Une loi criminalisant les violences contre les femmes, adoptée par le Parlement algérien, provoque la colère des élus conservateurs. Ces derniers y voient "une dislocation de la famille" et une "imposition des normes occidentales".
Après la Tunisie, l’Algérie est devenu le deuxième pays du Maghreb à criminaliser les violences contre les femmes. L’Assemblée nationale a voté jeudi 5 mars une loi qui les protège mieux, en préservant notamment les ressources financières des épouses face à leurs conjoints. Le texte introduit aussi la notion de harcèlement dans les lieux publics et celle de harcèlement moral conjugal.
La loi stipule également que quiconque porte volontairement des coups à son conjoint, risque, en fonction des blessures, de 1 à 20 ans de prison, voire la réclusion à perpétuité en cas de décès.
"Plus simple d'avoir une maîtresse"
Cette adoption suscite cependant la colère des députés conservateurs,+ qui y voient une intrusion dans l'intimité du couple contraire aux valeurs de l'islam. Des élus ont notamment accusé le gouvernement de vouloir imposer des normes occidentales à une société musulmane. Selon le député Naamane Belaouar de l'Alliance pour l'Algérie Verte, une coalition de partis islamistes, le texte est "contraire aux préceptes coraniques et vise la dislocation de la famille".
Pour un autre membre de l’Assemblée, l’élu indépendant Ahmed Khelif, cette loi constitue une légitimation des relations extraconjugales. "Il sera plus simple d'avoir une maîtresse que d'être marié et de courir le risque d'être poursuivi en justice pour n'importe quelle faute ", a-t-il expliqué.
Le problème de la notion de pardon
En réponse à ces critiques, le ministre de la Justice Tayeb Louh a expliqué que "les versets coraniques protègent l'honneur de la femme et ne permettent pas d'accepter ce phénomène" de violences à son encontre."La violence contre les femmes dans notre société existe et s'amplifie", a-t-il insisté.

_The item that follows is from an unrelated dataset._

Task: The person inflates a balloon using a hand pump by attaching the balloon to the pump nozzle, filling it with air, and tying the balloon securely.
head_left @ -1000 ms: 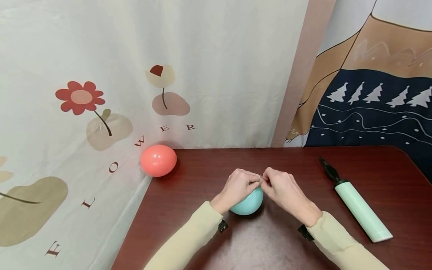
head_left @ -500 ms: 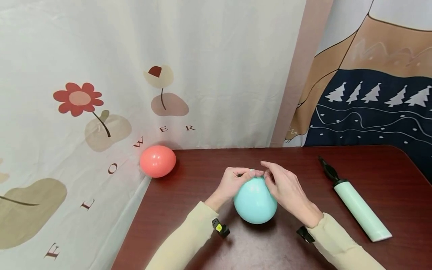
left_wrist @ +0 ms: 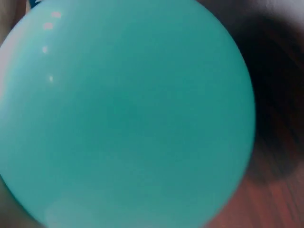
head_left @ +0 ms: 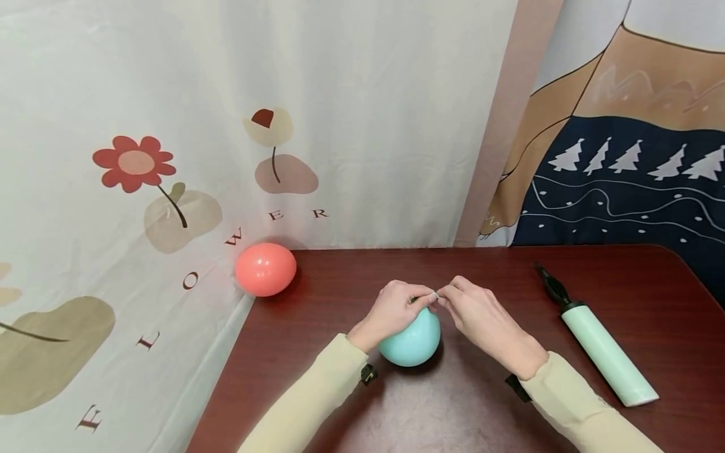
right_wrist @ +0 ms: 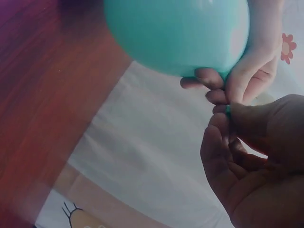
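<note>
A blown-up turquoise balloon [head_left: 412,343] hangs under my left hand [head_left: 393,311] near the middle of the table. The left thumb and fingers pinch its neck close to the body, as the right wrist view shows. My right hand [head_left: 478,318] pinches the small end of the neck [right_wrist: 228,109] between thumb and fingertips, right beside the left fingertips. In the left wrist view the balloon [left_wrist: 128,114] fills most of the picture and hides the fingers' work.
A blown-up coral-red balloon [head_left: 266,269] lies at the back left corner of the dark red table [head_left: 340,277], against the flower-print curtain [head_left: 385,126]. On the right lies a hand pump [head_left: 608,352] with a pale green barrel and black nozzle.
The turquoise balloon swung right and up into fuller view between the hands half a second ago, then back left under the left hand. The right fingers, spread then, now pinch the neck's end.
</note>
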Demonstrator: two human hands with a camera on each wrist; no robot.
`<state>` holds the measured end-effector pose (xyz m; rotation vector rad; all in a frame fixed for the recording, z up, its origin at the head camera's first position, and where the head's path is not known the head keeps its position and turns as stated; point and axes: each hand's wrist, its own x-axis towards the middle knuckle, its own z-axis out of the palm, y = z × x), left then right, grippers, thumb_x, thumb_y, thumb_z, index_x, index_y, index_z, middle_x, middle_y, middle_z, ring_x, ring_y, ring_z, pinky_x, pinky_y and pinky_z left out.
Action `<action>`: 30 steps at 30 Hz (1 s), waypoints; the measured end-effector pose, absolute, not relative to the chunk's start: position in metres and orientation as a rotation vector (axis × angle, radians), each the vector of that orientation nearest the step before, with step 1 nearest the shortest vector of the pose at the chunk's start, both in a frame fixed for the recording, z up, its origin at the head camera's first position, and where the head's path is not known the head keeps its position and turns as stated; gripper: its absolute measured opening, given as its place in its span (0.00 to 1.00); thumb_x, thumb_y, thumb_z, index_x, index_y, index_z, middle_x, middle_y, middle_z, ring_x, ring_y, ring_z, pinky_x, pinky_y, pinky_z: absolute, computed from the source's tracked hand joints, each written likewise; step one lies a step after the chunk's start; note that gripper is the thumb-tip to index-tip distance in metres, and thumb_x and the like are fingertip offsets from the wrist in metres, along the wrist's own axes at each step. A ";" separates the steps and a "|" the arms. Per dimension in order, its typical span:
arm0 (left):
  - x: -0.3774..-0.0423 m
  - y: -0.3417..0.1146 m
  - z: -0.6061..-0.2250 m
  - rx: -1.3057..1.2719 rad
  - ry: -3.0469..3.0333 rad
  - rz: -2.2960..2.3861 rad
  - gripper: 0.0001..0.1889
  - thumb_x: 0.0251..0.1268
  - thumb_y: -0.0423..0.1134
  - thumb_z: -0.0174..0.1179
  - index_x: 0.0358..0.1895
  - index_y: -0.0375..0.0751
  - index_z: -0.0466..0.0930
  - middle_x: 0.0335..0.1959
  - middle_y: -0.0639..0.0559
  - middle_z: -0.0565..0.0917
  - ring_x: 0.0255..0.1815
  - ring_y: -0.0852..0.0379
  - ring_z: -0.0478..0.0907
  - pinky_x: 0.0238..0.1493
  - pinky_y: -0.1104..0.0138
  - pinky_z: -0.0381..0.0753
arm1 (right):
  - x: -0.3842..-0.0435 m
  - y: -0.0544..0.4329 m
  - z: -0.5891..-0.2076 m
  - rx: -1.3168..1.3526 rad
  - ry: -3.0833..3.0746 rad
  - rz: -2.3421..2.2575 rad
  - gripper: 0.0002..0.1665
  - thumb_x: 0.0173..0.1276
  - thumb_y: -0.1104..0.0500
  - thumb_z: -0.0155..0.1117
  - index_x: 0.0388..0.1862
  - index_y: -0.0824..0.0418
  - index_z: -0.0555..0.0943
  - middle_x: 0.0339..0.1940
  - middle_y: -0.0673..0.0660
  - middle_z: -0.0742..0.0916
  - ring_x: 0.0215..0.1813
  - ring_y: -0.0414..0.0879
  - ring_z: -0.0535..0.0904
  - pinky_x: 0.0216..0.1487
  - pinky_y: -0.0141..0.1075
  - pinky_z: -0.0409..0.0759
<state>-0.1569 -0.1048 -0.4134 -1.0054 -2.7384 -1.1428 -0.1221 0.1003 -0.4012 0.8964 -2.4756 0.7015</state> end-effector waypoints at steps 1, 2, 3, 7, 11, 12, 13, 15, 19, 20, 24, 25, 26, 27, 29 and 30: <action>-0.157 -0.104 -0.412 -1.034 -2.731 -1.043 0.10 0.78 0.42 0.60 0.44 0.49 0.92 0.33 0.57 0.91 0.36 0.69 0.83 0.40 0.72 0.79 | -0.123 0.101 -0.401 0.903 -2.476 0.687 0.08 0.62 0.70 0.77 0.39 0.64 0.87 0.33 0.54 0.82 0.30 0.43 0.80 0.29 0.34 0.81; -0.156 -0.103 -0.411 -1.060 -2.720 -0.944 0.10 0.78 0.42 0.60 0.44 0.49 0.92 0.33 0.58 0.90 0.34 0.68 0.83 0.39 0.72 0.79 | -0.123 0.101 -0.401 0.910 -2.475 0.673 0.08 0.61 0.69 0.78 0.38 0.64 0.88 0.33 0.54 0.82 0.29 0.43 0.80 0.29 0.34 0.81; -0.156 -0.103 -0.410 -1.085 -2.706 -0.860 0.09 0.78 0.41 0.60 0.44 0.49 0.92 0.33 0.59 0.90 0.33 0.68 0.83 0.40 0.71 0.79 | -0.124 0.102 -0.401 0.914 -2.476 0.660 0.08 0.60 0.68 0.78 0.37 0.63 0.88 0.33 0.53 0.83 0.28 0.43 0.80 0.28 0.33 0.81; -0.156 -0.102 -0.409 -1.175 -2.624 -0.603 0.08 0.77 0.41 0.62 0.46 0.49 0.91 0.38 0.60 0.91 0.39 0.65 0.86 0.51 0.66 0.78 | -0.125 0.104 -0.403 0.895 -2.472 0.633 0.06 0.62 0.67 0.77 0.35 0.61 0.87 0.31 0.52 0.84 0.26 0.41 0.79 0.27 0.34 0.80; -0.159 -0.103 -0.415 -1.188 -2.452 -0.454 0.06 0.73 0.41 0.66 0.46 0.50 0.91 0.45 0.60 0.90 0.53 0.59 0.84 0.62 0.58 0.75 | -0.126 0.107 -0.406 0.869 -2.427 0.632 0.07 0.66 0.67 0.73 0.36 0.59 0.83 0.28 0.50 0.82 0.24 0.40 0.75 0.23 0.34 0.77; -0.160 -0.103 -0.417 -1.171 -2.414 -0.439 0.06 0.71 0.41 0.67 0.46 0.51 0.91 0.48 0.58 0.89 0.56 0.56 0.82 0.63 0.55 0.74 | -0.126 0.108 -0.406 0.866 -2.411 0.631 0.06 0.67 0.66 0.73 0.36 0.58 0.82 0.27 0.49 0.81 0.23 0.40 0.74 0.23 0.34 0.76; -0.160 -0.103 -0.418 -1.145 -2.380 -0.419 0.05 0.70 0.41 0.69 0.45 0.52 0.92 0.50 0.56 0.87 0.58 0.52 0.80 0.63 0.52 0.73 | -0.127 0.108 -0.407 0.867 -2.395 0.627 0.06 0.68 0.66 0.72 0.36 0.58 0.82 0.27 0.49 0.81 0.23 0.40 0.74 0.23 0.34 0.76; -0.161 -0.103 -0.420 -1.095 -2.331 -0.380 0.05 0.67 0.41 0.72 0.42 0.57 0.92 0.53 0.54 0.83 0.59 0.48 0.75 0.60 0.51 0.72 | -0.127 0.108 -0.408 0.865 -2.373 0.622 0.06 0.68 0.65 0.71 0.36 0.57 0.81 0.27 0.49 0.81 0.24 0.40 0.75 0.23 0.36 0.77; -0.160 -0.103 -0.420 -1.040 -2.272 -0.313 0.08 0.62 0.38 0.75 0.38 0.60 0.91 0.51 0.53 0.78 0.53 0.48 0.72 0.47 0.54 0.71 | -0.127 0.108 -0.409 0.863 -2.376 0.640 0.05 0.68 0.65 0.71 0.37 0.57 0.82 0.29 0.48 0.82 0.27 0.40 0.76 0.26 0.36 0.79; -0.160 -0.103 -0.420 -1.042 -2.252 -0.306 0.09 0.60 0.37 0.76 0.38 0.59 0.91 0.50 0.54 0.79 0.53 0.48 0.73 0.45 0.55 0.71 | -0.126 0.108 -0.409 0.866 -2.381 0.648 0.05 0.68 0.65 0.71 0.37 0.57 0.83 0.29 0.48 0.82 0.27 0.40 0.75 0.27 0.35 0.80; -0.162 -0.104 -0.423 -1.071 -2.168 -0.313 0.11 0.58 0.32 0.76 0.42 0.53 0.92 0.51 0.60 0.87 0.57 0.50 0.77 0.51 0.56 0.74 | -0.126 0.109 -0.408 0.875 -2.392 0.656 0.06 0.68 0.65 0.72 0.38 0.57 0.83 0.29 0.48 0.82 0.27 0.39 0.75 0.28 0.35 0.80; -0.163 -0.105 -0.424 -1.084 -2.150 -0.308 0.12 0.58 0.31 0.76 0.43 0.52 0.92 0.51 0.61 0.88 0.59 0.51 0.78 0.54 0.55 0.74 | -0.127 0.109 -0.407 0.876 -2.393 0.656 0.06 0.68 0.65 0.72 0.38 0.57 0.82 0.29 0.48 0.82 0.27 0.39 0.75 0.27 0.35 0.80; -0.164 -0.106 -0.424 -1.096 -2.136 -0.300 0.12 0.59 0.31 0.75 0.44 0.51 0.92 0.50 0.61 0.89 0.60 0.52 0.80 0.58 0.54 0.74 | -0.127 0.110 -0.407 0.876 -2.391 0.649 0.06 0.68 0.65 0.72 0.38 0.57 0.82 0.29 0.48 0.82 0.27 0.39 0.75 0.27 0.35 0.80; -0.166 -0.107 -0.425 -1.106 -2.124 -0.283 0.12 0.59 0.30 0.74 0.45 0.50 0.92 0.48 0.62 0.90 0.61 0.54 0.80 0.62 0.53 0.73 | -0.127 0.111 -0.406 0.872 -2.389 0.642 0.06 0.68 0.65 0.72 0.38 0.57 0.82 0.29 0.48 0.82 0.27 0.40 0.76 0.28 0.36 0.80; -0.168 -0.111 -0.425 -1.121 -2.114 -0.238 0.13 0.61 0.29 0.72 0.45 0.50 0.92 0.44 0.61 0.91 0.59 0.57 0.82 0.68 0.52 0.72 | -0.127 0.114 -0.405 0.861 -2.386 0.625 0.07 0.67 0.65 0.73 0.38 0.57 0.82 0.28 0.48 0.82 0.27 0.40 0.76 0.27 0.36 0.80; -0.169 -0.114 -0.424 -1.123 -2.111 -0.213 0.13 0.61 0.28 0.72 0.44 0.50 0.92 0.41 0.61 0.91 0.58 0.58 0.83 0.69 0.52 0.71 | -0.127 0.116 -0.404 0.857 -2.381 0.613 0.07 0.67 0.66 0.73 0.38 0.57 0.82 0.27 0.48 0.82 0.27 0.40 0.77 0.27 0.36 0.81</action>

Même si ce texte constitue une avancée pour l’Algérie, ses effets seront limités par l'introduction de la notion de pardon. En effet, le pardon de l'épouse met fin aux poursuites judiciaires dans les cas les moins graves, et les allège dans les plus graves. Or ce pardon peut être obtenu avec des pressions familiales sur la victime, comme le souligne Soumia Salhi, féministe et syndicaliste : "Elle pose problème car c’est une mise en échec de la parole des femmes et un message d’impunité aux auteurs des violences ". L’ONG Amnesty International estime également que cette loi est "un pas en avant" mais s'"alarme de l'arrêt des poursuites judiciaires en cas de pardon de la victime".
Chaque année en Algérie, entre 100 et 200 femmes meurent de violences familiales, d'après des statistiques parues dans la presse.